Sometimes we do things that look like they are for the greater good when really they are just about following a personal whim!
As a student of architecture with an ever increasing appetite for things green and sustainable, I have long been a fan of Brenda and Robert Vale. So when someone suggested I ask Brenda to come and speak to the community, I knew immediately that I wanted to do everything I could to make it happen.
Brenda kindly obliged my invitation and I sent her instructions for getting the train here on the day -I get the feeling she really does walk the talk. In the end we had a great turnout of locals and even some from farther afield.
Brenda has this lovely quiet dignity and humor which really captivated the audience. She talked about many things which are incredibly challenging to some of us – your cute puppy will have a higher carbon footprint during its lifetime than running a humvee for example. Brenda has nothing against dogs by the way, and she’s not really telling you that you can’t have one, but she will make you think a lot harder about the lifestyle choices you make, and their implications.
Brenda really knows her stuff too. Both her and her husband Robert Vale have made it their life’s work to design for and research living in a truly sustainable way. Authors of ‘The Autonomous House‘ and ‘Time To Eat The Dog? The Real Guide To Sustainable Living‘, they have done extensive and detailed carbon footprint calculations for almost every aspect of our lives. Many of the Vale’s calculations come with comparitive stats for other nations which really throws some perspective on the scale of (predominantly) western over-consumption. Plenty of us are consuming more than five or even ten people do in poorer nations. In some cases the figure is much higher.
Interestingly, the Vales have used footprinting data from the KCDC Greenest Street’s to compare with other sustainable housing developments. The short of it is, Green St residents have achieved amazing results even with their comparatively badly designed houses. Which goes to show, it really is lifestyle changes that matter the most.
The most important take home message for me was that it really doesn’t matter how amazingly eco/sustainable/perfect your house is, the lifestyle choices you make about the way you live in it, your mode of travel to work, the food you eat and holidays you take, can cancel it all out very quickly. We do need to take a long hard look at our lifestyles and work out the things we want to have and those we can live without. Maybe it would be only fair that a person who chooses to have a dog would then give up their car. A family of four with a house bigger that 100m square could all become vegans to counter their over consumption of land and building resources.

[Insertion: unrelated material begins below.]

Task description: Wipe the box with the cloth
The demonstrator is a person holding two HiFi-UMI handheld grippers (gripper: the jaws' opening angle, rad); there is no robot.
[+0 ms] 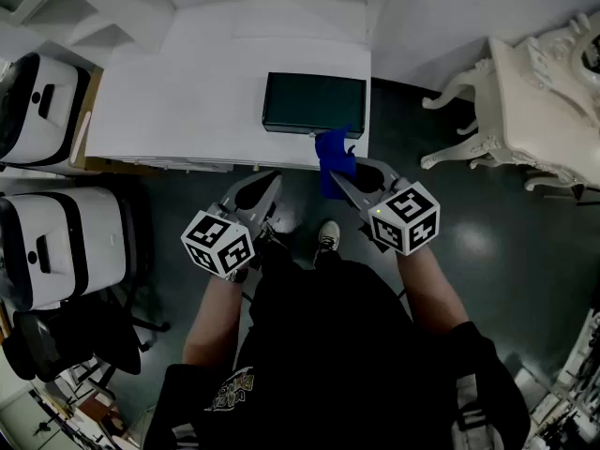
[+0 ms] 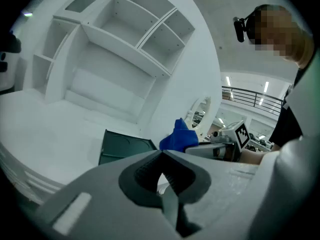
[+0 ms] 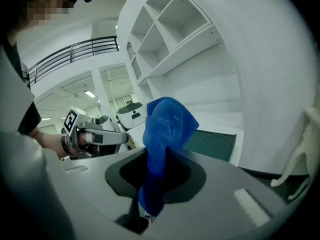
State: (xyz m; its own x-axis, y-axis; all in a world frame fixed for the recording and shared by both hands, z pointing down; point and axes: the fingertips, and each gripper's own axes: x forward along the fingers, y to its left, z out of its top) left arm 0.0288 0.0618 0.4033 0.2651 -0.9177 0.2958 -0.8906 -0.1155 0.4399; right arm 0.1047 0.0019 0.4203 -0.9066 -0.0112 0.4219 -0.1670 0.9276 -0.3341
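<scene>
A flat dark green box (image 1: 313,103) lies at the right front corner of the white desk (image 1: 187,101); it also shows as the box (image 2: 122,146) and the box (image 3: 214,144). My right gripper (image 1: 343,173) is shut on a blue cloth (image 1: 334,161), just off the desk's front edge below the box; the cloth (image 3: 164,134) sticks up between its jaws. My left gripper (image 1: 265,184) is shut with nothing in it, near the desk's front edge left of the cloth. In the left gripper view the cloth (image 2: 179,138) shows beside the box.
White shelving (image 2: 125,39) rises behind the desk. White machines (image 1: 52,242) and a dark chair stand at the left. An ornate white table (image 1: 534,101) stands at the right on dark floor. The person's shoes (image 1: 326,237) are below the desk edge.
</scene>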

Brenda suggests we need to change our attitude to transport and poses this question: ‘If you want to fly, why not convert the car into a henhouse?’ Meaning that if you really insist on flying internationally for holidays, you can’t keep your footprint in check without giving up something else. It’s easy to understand if we think of it in terms of a ration card. You only get so many stamps and you therefore need to choose what you’re going to spend them on.
It’s the wanting to have it all that’s literally costing us the earth.
I’ll leave you with some final words from Brenda – she paints a rather nice picture of the future: ‘So Wellington 2050 could be a city of pedestrians and cycling, healthy vegans, working part time, being active social citizens, and caring for each other….would this be so bad?